Spotter's Badge: TRT

Cricket salad anger

Huddersfield Examiner: Woman finds live cricket in her salad

Nothing wrong with a bit of cricket. Loads of protein.

Spotter's Badge: Andy

Caravan park anger

Bristol Post: Families' anger as caravan park shuts down for major refurb

Those caravans look tiny. What is it? A caravan park for ants?

Wednesday, November 18, 2015

Christmas grotto anger

Coventry Telegraph: Garden centre freezes Scouts out of Christmas Grotto job

Scouts' Revenge: Go round there and tie the doors up with some really, really difficult knots.

Spotter's Badge: Kat, Chris, Hullablue

Parking court case anger

Essex Chronicle: Chip shop owner spends small fortune fighting £85 parking charge in the Supreme Court, loses

Happy Haddock? Bloody miserable haddock, more like.

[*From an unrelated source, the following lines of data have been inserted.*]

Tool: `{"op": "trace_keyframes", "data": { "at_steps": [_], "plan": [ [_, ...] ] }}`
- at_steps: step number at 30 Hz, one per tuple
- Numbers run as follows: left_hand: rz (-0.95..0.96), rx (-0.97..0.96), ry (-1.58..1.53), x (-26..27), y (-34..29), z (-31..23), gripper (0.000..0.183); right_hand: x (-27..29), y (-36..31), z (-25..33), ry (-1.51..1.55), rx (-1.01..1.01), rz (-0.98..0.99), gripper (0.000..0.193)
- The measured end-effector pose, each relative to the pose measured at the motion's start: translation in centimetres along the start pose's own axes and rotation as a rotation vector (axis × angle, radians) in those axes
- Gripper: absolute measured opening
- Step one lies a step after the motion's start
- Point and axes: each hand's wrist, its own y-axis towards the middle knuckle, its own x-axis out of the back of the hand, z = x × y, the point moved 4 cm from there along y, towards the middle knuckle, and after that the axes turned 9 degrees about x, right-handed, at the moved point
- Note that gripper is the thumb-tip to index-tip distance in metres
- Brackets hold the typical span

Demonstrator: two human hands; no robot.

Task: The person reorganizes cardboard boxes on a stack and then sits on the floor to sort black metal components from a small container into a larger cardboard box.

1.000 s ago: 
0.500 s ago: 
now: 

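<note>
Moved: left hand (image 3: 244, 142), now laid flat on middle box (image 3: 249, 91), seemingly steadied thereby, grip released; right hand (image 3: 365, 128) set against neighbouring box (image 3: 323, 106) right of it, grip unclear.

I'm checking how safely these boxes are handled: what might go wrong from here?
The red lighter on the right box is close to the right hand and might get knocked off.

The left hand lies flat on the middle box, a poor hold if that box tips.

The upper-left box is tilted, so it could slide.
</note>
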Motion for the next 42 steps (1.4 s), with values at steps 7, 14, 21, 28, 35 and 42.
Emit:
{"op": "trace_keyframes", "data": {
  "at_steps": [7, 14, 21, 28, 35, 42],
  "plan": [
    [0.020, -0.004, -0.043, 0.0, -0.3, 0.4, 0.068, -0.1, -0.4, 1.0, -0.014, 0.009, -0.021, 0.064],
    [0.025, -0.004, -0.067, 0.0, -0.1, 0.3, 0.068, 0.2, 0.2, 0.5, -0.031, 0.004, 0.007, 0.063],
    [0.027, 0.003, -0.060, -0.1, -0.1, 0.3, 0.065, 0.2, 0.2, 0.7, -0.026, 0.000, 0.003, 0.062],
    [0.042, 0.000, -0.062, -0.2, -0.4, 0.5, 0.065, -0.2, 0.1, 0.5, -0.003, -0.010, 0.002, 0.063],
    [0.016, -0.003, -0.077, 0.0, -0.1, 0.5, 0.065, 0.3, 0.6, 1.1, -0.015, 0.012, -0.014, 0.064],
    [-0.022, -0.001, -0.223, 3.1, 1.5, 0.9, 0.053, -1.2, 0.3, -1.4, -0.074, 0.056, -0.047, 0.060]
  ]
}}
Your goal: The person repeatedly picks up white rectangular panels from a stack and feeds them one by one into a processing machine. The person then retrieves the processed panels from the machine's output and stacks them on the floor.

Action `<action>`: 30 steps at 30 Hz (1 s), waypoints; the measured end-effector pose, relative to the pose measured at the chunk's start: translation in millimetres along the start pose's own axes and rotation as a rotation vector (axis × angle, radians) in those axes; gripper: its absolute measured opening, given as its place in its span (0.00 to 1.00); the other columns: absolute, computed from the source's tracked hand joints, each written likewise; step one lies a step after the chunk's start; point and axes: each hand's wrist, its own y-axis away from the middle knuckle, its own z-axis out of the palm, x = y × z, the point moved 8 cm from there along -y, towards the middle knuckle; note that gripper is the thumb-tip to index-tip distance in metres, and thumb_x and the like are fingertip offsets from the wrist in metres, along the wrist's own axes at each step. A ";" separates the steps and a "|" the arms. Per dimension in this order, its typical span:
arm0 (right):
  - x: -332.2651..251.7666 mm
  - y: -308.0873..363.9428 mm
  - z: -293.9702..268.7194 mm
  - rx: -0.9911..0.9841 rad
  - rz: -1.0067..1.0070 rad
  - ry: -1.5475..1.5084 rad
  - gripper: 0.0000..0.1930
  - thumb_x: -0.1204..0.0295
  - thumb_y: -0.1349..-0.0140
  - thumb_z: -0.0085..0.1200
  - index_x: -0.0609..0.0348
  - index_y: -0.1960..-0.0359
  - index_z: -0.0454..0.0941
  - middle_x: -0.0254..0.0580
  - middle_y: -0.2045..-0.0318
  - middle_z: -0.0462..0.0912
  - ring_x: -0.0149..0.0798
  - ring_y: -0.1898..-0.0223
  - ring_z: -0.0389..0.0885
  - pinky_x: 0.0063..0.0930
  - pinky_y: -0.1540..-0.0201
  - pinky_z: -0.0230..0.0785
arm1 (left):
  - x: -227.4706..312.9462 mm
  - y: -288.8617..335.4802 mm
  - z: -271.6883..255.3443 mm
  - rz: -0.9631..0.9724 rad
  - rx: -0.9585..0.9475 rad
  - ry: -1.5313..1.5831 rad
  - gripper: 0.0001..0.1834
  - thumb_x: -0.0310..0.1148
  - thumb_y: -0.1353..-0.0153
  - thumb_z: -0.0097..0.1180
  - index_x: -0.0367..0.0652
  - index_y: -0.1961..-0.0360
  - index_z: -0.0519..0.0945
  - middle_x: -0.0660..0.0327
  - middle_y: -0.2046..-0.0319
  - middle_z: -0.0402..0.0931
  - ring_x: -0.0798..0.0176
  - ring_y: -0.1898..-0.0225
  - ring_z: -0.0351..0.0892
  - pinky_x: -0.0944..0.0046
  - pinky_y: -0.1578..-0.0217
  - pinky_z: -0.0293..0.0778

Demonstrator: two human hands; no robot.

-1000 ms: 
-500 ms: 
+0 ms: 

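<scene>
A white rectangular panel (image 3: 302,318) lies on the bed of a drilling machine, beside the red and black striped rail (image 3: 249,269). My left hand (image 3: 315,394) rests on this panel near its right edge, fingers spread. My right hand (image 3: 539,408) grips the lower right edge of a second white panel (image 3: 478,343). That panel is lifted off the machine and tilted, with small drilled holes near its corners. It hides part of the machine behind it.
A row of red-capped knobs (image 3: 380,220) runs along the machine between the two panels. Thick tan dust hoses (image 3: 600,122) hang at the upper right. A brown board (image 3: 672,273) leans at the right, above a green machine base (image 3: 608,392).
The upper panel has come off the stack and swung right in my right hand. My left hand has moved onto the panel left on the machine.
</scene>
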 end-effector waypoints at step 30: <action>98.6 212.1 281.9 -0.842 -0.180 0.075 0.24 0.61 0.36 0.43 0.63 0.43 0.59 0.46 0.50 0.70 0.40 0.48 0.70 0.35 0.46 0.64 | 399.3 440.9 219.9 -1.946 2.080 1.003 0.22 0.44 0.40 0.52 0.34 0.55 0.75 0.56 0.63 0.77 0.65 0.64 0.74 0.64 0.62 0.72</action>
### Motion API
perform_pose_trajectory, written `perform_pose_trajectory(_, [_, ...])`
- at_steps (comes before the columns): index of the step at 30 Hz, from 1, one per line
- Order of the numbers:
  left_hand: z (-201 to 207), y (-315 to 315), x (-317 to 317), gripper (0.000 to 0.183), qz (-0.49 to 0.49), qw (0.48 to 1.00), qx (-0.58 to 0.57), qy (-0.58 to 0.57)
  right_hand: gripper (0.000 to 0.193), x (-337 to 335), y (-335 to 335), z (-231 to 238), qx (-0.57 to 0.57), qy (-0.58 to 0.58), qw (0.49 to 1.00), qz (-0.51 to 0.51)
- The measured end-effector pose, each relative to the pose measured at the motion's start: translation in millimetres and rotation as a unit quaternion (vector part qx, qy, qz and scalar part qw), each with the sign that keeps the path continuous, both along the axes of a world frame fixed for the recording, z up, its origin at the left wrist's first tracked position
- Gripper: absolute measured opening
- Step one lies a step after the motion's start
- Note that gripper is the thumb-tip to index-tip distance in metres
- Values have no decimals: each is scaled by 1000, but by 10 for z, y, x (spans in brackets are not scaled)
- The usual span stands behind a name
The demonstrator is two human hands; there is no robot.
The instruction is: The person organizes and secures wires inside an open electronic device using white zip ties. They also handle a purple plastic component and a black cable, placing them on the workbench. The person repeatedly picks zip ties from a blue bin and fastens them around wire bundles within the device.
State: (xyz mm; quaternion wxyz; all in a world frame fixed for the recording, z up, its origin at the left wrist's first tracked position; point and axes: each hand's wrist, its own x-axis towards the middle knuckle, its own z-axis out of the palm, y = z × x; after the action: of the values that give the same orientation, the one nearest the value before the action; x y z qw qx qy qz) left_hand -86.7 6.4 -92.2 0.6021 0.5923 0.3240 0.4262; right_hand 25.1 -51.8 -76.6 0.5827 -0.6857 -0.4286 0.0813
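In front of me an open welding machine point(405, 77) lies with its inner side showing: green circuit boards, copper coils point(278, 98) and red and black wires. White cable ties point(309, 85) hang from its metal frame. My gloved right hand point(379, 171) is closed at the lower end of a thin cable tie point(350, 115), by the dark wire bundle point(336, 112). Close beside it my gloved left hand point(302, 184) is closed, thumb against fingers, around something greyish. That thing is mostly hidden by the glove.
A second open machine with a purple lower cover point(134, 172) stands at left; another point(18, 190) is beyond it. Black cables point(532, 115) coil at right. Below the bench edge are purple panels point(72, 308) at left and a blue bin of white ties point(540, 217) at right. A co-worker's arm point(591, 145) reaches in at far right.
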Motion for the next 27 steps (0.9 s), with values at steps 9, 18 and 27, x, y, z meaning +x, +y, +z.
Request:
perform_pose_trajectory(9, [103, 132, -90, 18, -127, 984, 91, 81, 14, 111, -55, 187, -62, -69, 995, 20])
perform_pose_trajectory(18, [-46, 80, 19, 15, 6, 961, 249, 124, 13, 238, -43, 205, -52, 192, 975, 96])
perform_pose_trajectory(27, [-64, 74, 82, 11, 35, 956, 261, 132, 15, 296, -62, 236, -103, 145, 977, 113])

Slightly dangerous spider anger

Canterbury Times: Dad threatens to blow up his fence over spiders that could give you a bit of a nip

Slightly over-the-top think-of-the-kiddiewinkism. Just a flame-thrower will do.

Spotter's Badge: Heidi

Tuesday, November 17, 2015

Anti-social fly-tipping anger

Northampton Herald and Post: Councillor launches campaign against anti-social behaviour

Here's a start - somebody's dumped a cardboard cut-out of a councillor in a back alley

Spotter's Badge: Hazel

Chip shop NIMBY anger

Shields Gazette: This pair don't want a chip shop on their estate, and have two pieces of A4 paper to prove it

They were right, the day after the shop opened, the district was hit by an asteroid and completely destroyed.

Spotter's Badge: Bob J

Stolen bikes anger

Hull Daily Mail: Spate of bike thefts in Beverley

And when they catch the culprits, this pair will be at the front of the shitting-up queue

Spotter's Badge: L0wey

Monday, November 16, 2015

Football ground anger

Wolverhampton Express and Star: Woman hates living next door to defunct football ground

Actually not a very nice story at all, but she's game enough to pose with props

Spotter's Badge: Gordy

School vandalism anger

Portsmouth News: Head teacher's fury as school is vandalised

That's not a school, it's a shed.

Spotter's Badge: Jonathan

Damn hot anger

Port Phillip Leader: Windows remain locked despite 40C heat

This story was over a year ago, those involved have since melted

Spotter's Badge: Bob J

Sunday, November 15, 2015

Noisy neighbours anger

Cambridge News: Courts hit noisy residents with fines

Quality hands on ears work from people who may not even have noisy neighbours.

Spotter's Badge: Steve

No Christmas tree anger

Derby Telegraph: Villagers complain over lack of Christmas tree

Is it me, or do Christmas news stories get earlier every year?